> What is needed
Give back the full listing as written. No pictures go with it.

> Recorded information
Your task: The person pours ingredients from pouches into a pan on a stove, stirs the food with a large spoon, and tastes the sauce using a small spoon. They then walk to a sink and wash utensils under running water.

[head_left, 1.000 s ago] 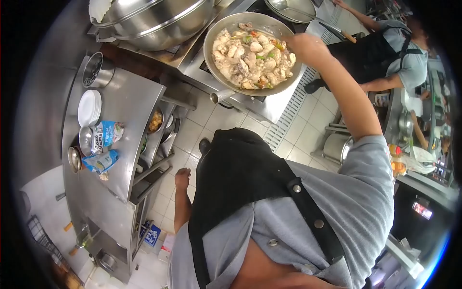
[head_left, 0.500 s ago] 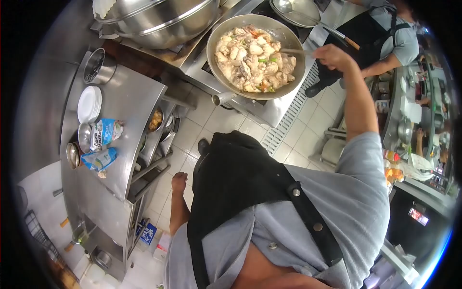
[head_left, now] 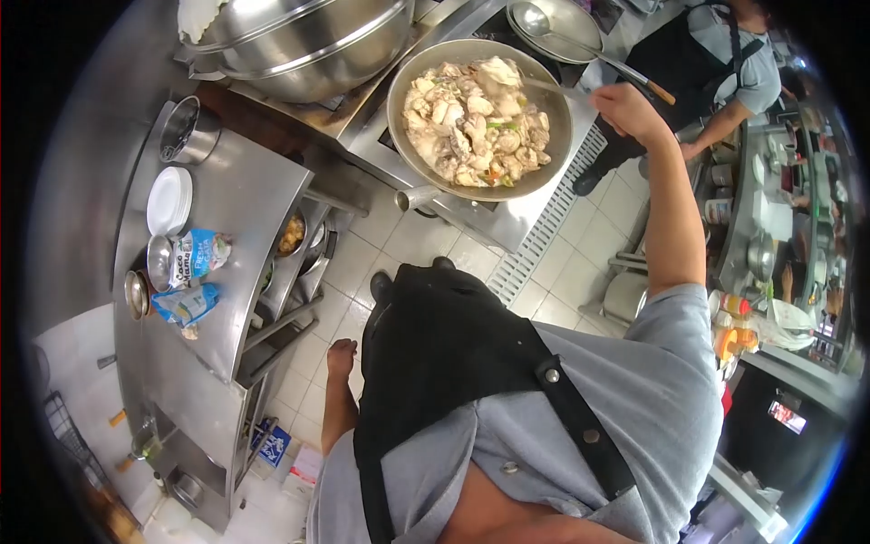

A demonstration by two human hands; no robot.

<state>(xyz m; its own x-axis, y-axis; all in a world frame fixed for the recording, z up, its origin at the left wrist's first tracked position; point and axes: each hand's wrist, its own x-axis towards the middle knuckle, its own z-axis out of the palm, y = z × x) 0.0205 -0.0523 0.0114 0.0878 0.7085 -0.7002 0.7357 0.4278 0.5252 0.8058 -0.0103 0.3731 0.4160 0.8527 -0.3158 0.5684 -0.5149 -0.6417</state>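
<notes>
My right hand (head_left: 625, 111) grips the handle of a metal spatula (head_left: 551, 86) at the right side of a wide pan. The spatula's end is among the chicken pieces (head_left: 471, 122), which have bits of green and red in them. That pan (head_left: 408, 172) rests on the stove, its short hollow handle (head_left: 418, 197) pointing down and left. My left hand (head_left: 342, 356) hangs low by my side over the tiled floor, its fingers curled and nothing visible in them.
A large steel pot (head_left: 308, 54) stands left of the pan, and a ladle (head_left: 594, 50) lies across another pan (head_left: 580, 27) behind. The steel counter (head_left: 240, 181) holds plates (head_left: 169, 201) and blue-white packets (head_left: 186, 304). A person (head_left: 725, 72) stands at the upper right.
My right hand moved back from over the pan, and the spatula now shows. Chicken pieces have shifted in the pan. The other person has also moved.
</notes>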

> Solved exercise
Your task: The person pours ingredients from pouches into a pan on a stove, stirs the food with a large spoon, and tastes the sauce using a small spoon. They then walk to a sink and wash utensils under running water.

[head_left, 1.000 s ago] 
[head_left, 0.500 s ago] 
[head_left, now] 

A demonstration by two human hands; no robot.

<state>(xyz m; its own x-axis, y-axis; all in a world frame fixed for the recording, z up, its origin at the left wrist's first tracked position; point and axes: each hand's wrist, its own x-axis towards the middle knuckle, its own z-axis out of the palm, y = z × x) 0.0205 -0.0523 0.0114 0.0878 0.7085 -0.7002 0.7357 0.4278 0.5252 0.8058 -0.0103 0.3731 0.4160 0.8527 -0.3158 0.5684 -0.5149 -0.6417</state>
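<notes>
My right hand (head_left: 625, 111) grips the handle of a metal spatula (head_left: 551, 86) at the right side of a wide pan. The spatula's end is among the chicken pieces (head_left: 471, 122), which have bits of green and red in them. That pan (head_left: 408, 172) rests on the stove, its short hollow handle (head_left: 418, 197) pointing down and left. My left hand (head_left: 342, 356) hangs low by my side over the tiled floor, its fingers curled and nothing visible in them.
A large steel pot (head_left: 308, 54) stands left of the pan, and a ladle (head_left: 594, 50) lies across another pan (head_left: 580, 27) behind. The steel counter (head_left: 240, 181) holds plates (head_left: 169, 201) and blue-white packets (head_left: 186, 304). A person (head_left: 725, 72) stands at the upper right.
My right hand moved back from over the pan, and the spatula now shows. Chicken pieces have shifted in the pan. The other person has also moved.
</notes>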

That finishes the output for this exercise.